Work to complete:
Repeat only the lines below that run from the line with "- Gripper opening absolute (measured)" to the line with "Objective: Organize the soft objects", ends included; skip every picture.

◇ ◇ ◇ ◇ ◇

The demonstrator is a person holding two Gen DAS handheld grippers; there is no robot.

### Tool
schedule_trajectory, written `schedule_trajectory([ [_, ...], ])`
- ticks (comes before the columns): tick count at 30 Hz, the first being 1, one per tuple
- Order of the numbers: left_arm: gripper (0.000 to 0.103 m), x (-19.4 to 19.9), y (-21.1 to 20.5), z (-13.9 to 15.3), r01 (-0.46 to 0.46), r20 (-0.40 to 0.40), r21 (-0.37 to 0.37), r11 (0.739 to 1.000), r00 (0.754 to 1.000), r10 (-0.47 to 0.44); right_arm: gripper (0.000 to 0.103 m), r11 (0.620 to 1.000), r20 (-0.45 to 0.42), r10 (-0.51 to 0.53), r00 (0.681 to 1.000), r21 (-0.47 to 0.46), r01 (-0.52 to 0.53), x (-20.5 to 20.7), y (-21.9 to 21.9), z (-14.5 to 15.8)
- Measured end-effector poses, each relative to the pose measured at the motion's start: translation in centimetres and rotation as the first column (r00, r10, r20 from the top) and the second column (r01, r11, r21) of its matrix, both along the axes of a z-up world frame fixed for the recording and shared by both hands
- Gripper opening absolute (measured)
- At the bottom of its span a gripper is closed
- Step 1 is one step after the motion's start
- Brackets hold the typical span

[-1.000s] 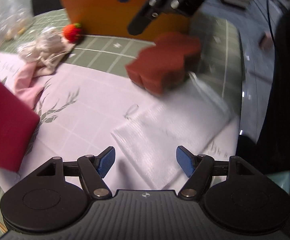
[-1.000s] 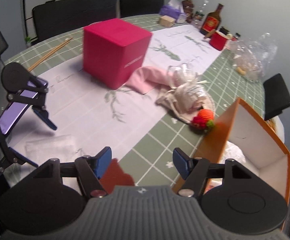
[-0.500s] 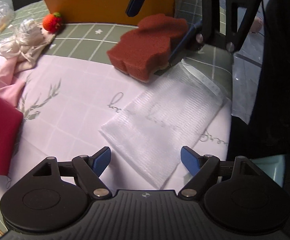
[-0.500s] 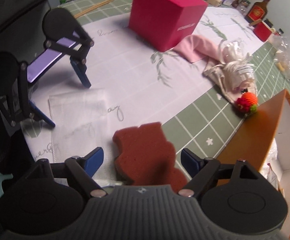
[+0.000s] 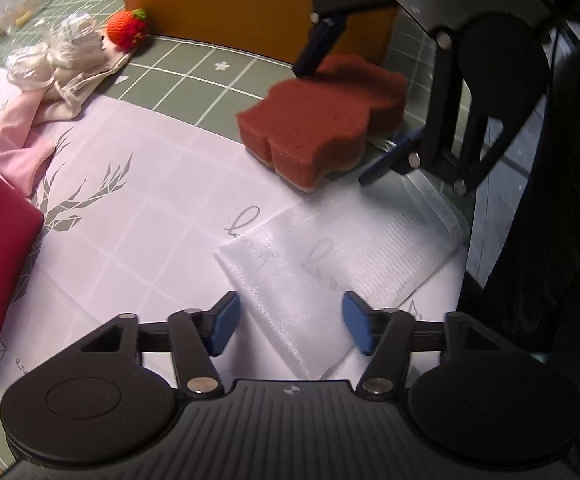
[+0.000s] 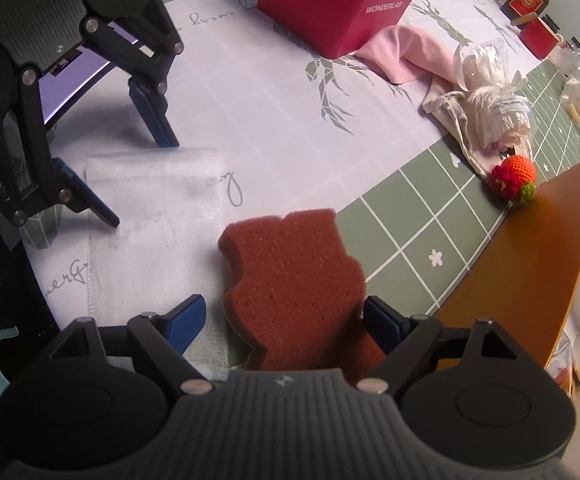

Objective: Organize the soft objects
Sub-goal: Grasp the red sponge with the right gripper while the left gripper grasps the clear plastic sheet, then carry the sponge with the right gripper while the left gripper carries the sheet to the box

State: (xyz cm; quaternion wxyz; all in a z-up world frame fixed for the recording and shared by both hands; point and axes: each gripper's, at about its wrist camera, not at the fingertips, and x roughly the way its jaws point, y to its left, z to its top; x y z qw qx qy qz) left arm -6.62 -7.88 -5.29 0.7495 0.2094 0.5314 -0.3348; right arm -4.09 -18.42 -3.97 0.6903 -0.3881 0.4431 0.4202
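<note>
My right claw [image 6: 280,326] stood wide around the brown sponge [image 6: 294,280], which lay low in the centre of the right wrist view, its near end hidden under my claw's body; whether either pad touched it I could not tell. My left claw [image 5: 290,328] hung wide and empty over the white mesh cloth [image 5: 330,264] at the bottom centre of its view. "WONDERLAB" read clearly on the red box [image 6: 338,0] at the top. Cursive writing on the desk [image 6: 274,120] cover stayed illegible. The knitted strawberry [image 6: 513,179] sat at the right, against the orange bin [image 6: 530,280], beside a pale bundle [image 6: 486,120] whose small label was too blurred to read.
</note>
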Motion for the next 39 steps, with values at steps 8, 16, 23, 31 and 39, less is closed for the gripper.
schedule_trajectory([
  [8, 0.009, 0.3, -0.3, 0.0, -0.049, 0.017, -0.013, 0.999, 0.999, 0.050, 0.084, 1.000, 0.027, -0.020, 0.999, -0.004, 0.020, 0.4, -0.1, -0.4],
  [16, 0.003, 0.6, 0.3, 2.3, -0.107, 0.104, -0.049, 0.993, 0.988, 0.112, 0.081, 0.999, 0.021, -0.033, 0.999, 0.006, 0.032, 0.5, -0.1, -0.3],
  [23, 0.003, 1.5, 2.5, 4.8, -0.213, 0.196, -0.072, 0.974, 0.955, 0.224, 0.077, 0.998, 0.018, -0.050, 0.999, 0.033, 0.050, 0.7, -0.2, 0.2],
  [31, 0.003, 2.3, 4.5, 5.6, -0.291, 0.231, -0.087, 0.953, 0.925, 0.303, 0.073, 0.993, 0.037, -0.090, 0.995, 0.079, 0.087, 1.0, -0.4, 1.3],
  [39, 0.003, 2.3, 5.1, 7.4, -0.317, 0.282, -0.127, 0.940, 0.897, 0.340, 0.073, 0.984, 0.054, -0.124, 0.991, 0.131, 0.116, 1.5, -0.8, 2.6],
])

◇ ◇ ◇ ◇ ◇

Task solution:
- Gripper opening absolute (measured)
- At the bottom of its span a gripper is closed
- Step 1 is one step after the motion's start
- Brackets hold the typical span

[-1.000s] 
[-1.000s] 
[-0.500s] 
[-0.500s] 
[+0.000s] 
[+0.000s] 

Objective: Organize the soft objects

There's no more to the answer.